そんな世界に子どもたちは生きていました。

「お前。
 使えないな」

ひとりの少年がそういって鞭で打たれます。

「痛い……です。
 やめてください」

少年の名前は亜金。
奴隷として捕まえられた16歳の男の子です。

「いやいや、やめないね」

奴隷商人がそういって鞭を持つ手を上にあげます。

「やめてやってくれ」

そういったのは玉藻という獣人の女の子です。

「玉藻か……
 お前処女だったよな」

奴隷商人がそういっていやらしい笑みを浮かべます。

「なにを突然?」

「いや、そろそろ処女を売って金に変えてもらおうと思ってな」

「え?」

玉藻は驚きました。
しかし、奴隷商人にためらいはありません。

「二束三文でも金になればいい。
 お前に拒否権がないのはわかっているよな?」

奴隷商人はそういって玉藻の首の拘束具を引っ張ります。

「……やめてあげてください」

亜金が奴隷商人にそういいました。

「言ったろ。
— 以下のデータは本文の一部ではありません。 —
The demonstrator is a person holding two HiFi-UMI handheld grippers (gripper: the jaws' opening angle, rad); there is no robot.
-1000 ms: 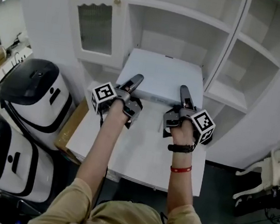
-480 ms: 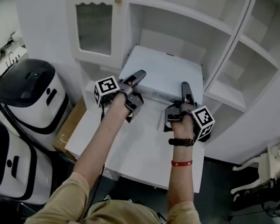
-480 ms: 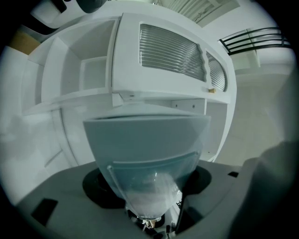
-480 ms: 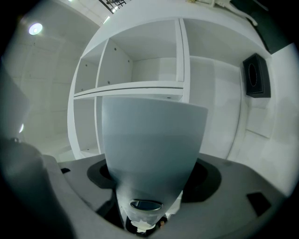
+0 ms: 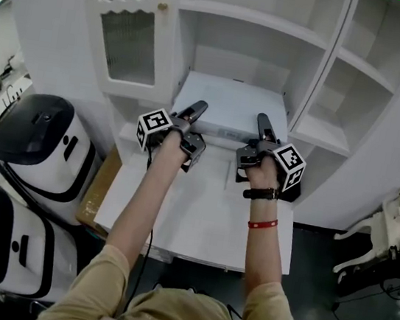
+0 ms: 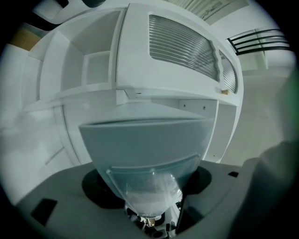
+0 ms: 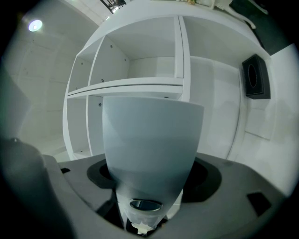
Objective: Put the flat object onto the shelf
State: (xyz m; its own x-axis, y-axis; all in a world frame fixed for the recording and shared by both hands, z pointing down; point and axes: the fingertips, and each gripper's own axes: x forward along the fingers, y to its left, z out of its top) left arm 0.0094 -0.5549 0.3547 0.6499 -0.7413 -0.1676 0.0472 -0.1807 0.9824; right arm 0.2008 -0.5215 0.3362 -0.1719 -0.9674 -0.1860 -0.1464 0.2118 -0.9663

お前ら奴隷に拒否権はない。
 この首輪がある限り拒否できない。
 わかるだろ?」

奴隷商人が亜金の身体に鞭を叩きつけようとしました。
しかし鞭は亜金に当たることはありませんでした。

「あの……弱い者いじめは楽しいですか?」

そう言って現れたのはハヤトです。

「お前ら誰だ?」

奴隷商人の問いにフミが答えます。

「私は、フミ!フミ=ミサト!
 キサラギ=ミサトの娘です!」

フミはそういって奴隷商人を睨みつけました。